### Exercise aim
Every line that contains the word "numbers" is to be copied from the listing.

### Extracted records

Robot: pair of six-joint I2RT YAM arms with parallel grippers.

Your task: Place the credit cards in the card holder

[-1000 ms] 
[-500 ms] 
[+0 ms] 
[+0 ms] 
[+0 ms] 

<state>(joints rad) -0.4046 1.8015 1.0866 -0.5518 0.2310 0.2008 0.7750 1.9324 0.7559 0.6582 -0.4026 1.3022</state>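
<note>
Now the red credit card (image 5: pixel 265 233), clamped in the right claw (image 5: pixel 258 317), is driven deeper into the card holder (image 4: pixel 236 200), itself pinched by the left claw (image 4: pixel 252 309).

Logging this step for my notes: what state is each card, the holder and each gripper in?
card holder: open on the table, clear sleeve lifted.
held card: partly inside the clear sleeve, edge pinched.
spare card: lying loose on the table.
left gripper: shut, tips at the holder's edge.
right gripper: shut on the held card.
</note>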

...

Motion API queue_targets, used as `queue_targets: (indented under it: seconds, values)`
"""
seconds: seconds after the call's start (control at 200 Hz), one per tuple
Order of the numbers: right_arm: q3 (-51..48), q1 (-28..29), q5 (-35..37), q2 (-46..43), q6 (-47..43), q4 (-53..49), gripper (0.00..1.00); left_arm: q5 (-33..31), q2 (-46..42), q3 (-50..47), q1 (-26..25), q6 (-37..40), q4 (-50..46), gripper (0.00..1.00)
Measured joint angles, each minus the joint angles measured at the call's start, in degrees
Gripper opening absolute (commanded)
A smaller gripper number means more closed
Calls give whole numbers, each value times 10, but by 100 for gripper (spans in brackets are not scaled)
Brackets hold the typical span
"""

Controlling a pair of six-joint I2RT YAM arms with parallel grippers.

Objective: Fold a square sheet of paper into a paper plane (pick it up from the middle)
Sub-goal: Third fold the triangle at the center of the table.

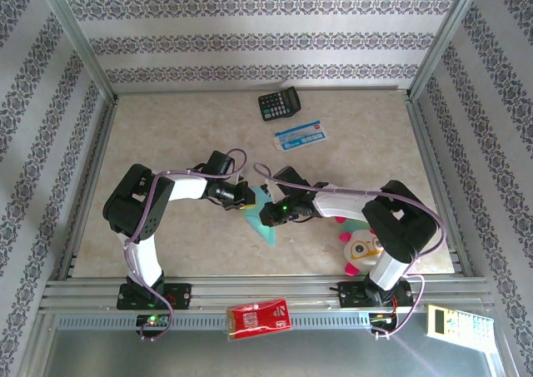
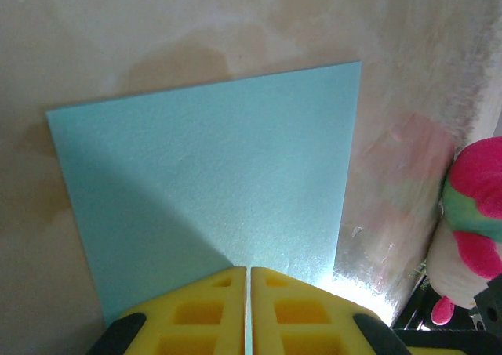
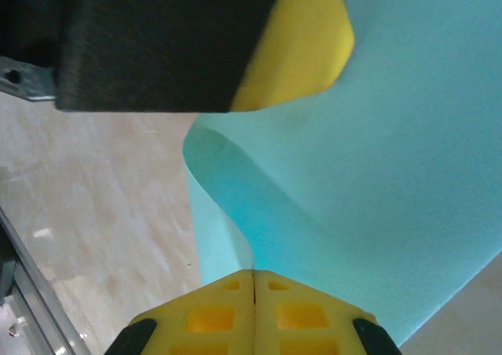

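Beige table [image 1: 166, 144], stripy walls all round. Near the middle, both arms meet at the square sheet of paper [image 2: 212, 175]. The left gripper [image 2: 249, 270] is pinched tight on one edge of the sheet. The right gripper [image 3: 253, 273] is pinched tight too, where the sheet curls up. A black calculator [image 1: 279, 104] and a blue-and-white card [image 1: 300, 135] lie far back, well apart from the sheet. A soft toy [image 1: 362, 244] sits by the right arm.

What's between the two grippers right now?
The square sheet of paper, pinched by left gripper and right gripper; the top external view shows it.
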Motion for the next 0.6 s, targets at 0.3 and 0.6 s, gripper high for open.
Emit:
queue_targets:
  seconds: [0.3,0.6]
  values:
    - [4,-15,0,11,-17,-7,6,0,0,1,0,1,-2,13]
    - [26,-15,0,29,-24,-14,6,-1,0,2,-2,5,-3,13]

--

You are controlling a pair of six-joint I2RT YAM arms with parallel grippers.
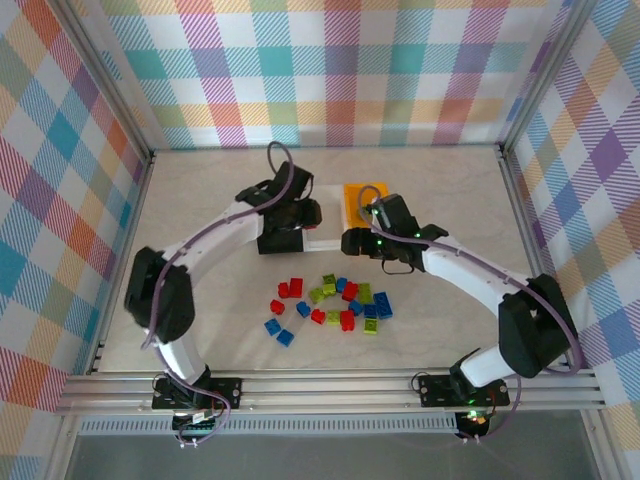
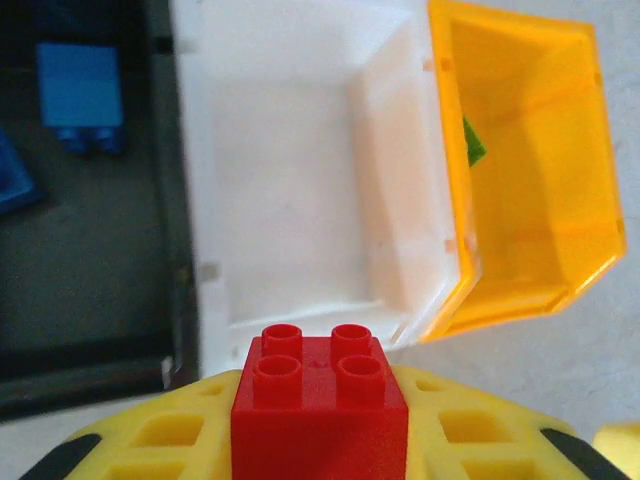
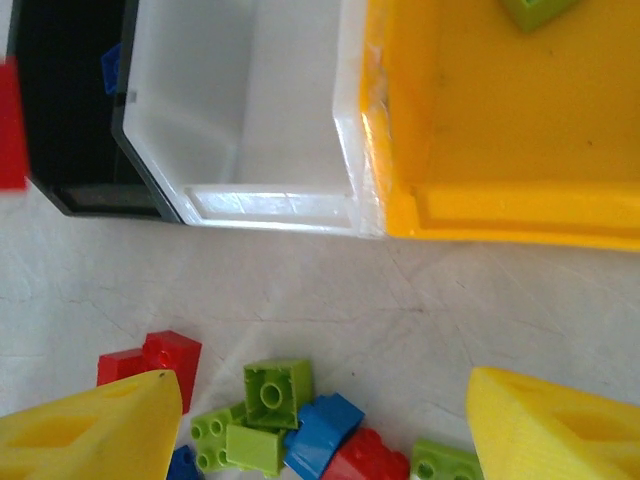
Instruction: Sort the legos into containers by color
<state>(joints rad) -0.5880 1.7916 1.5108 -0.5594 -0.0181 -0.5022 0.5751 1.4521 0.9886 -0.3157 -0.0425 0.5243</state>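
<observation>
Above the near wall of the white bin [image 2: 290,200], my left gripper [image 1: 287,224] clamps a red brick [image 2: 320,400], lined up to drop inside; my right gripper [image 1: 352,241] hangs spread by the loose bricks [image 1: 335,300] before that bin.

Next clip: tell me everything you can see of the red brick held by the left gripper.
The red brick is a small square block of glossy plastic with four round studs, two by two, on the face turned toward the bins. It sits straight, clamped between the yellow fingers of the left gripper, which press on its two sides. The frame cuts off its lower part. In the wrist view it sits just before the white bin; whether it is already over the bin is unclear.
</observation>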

### Task response
Order of the numbers: right_arm: q3 (-51..48), q1 (-28..29), q5 (-35..37), q2 (-46..43), q6 (-47..43), q4 (-53..49), gripper (0.00..1.00); left_arm: q5 (-33..31), q2 (-46..42), q3 (-50..47), q1 (-26..25), q6 (-37..40), q4 (-50..46), gripper (0.00..1.00)
Calls give whole numbers, each value times 10, but by 100 for gripper (spans in brackets are not scaled)

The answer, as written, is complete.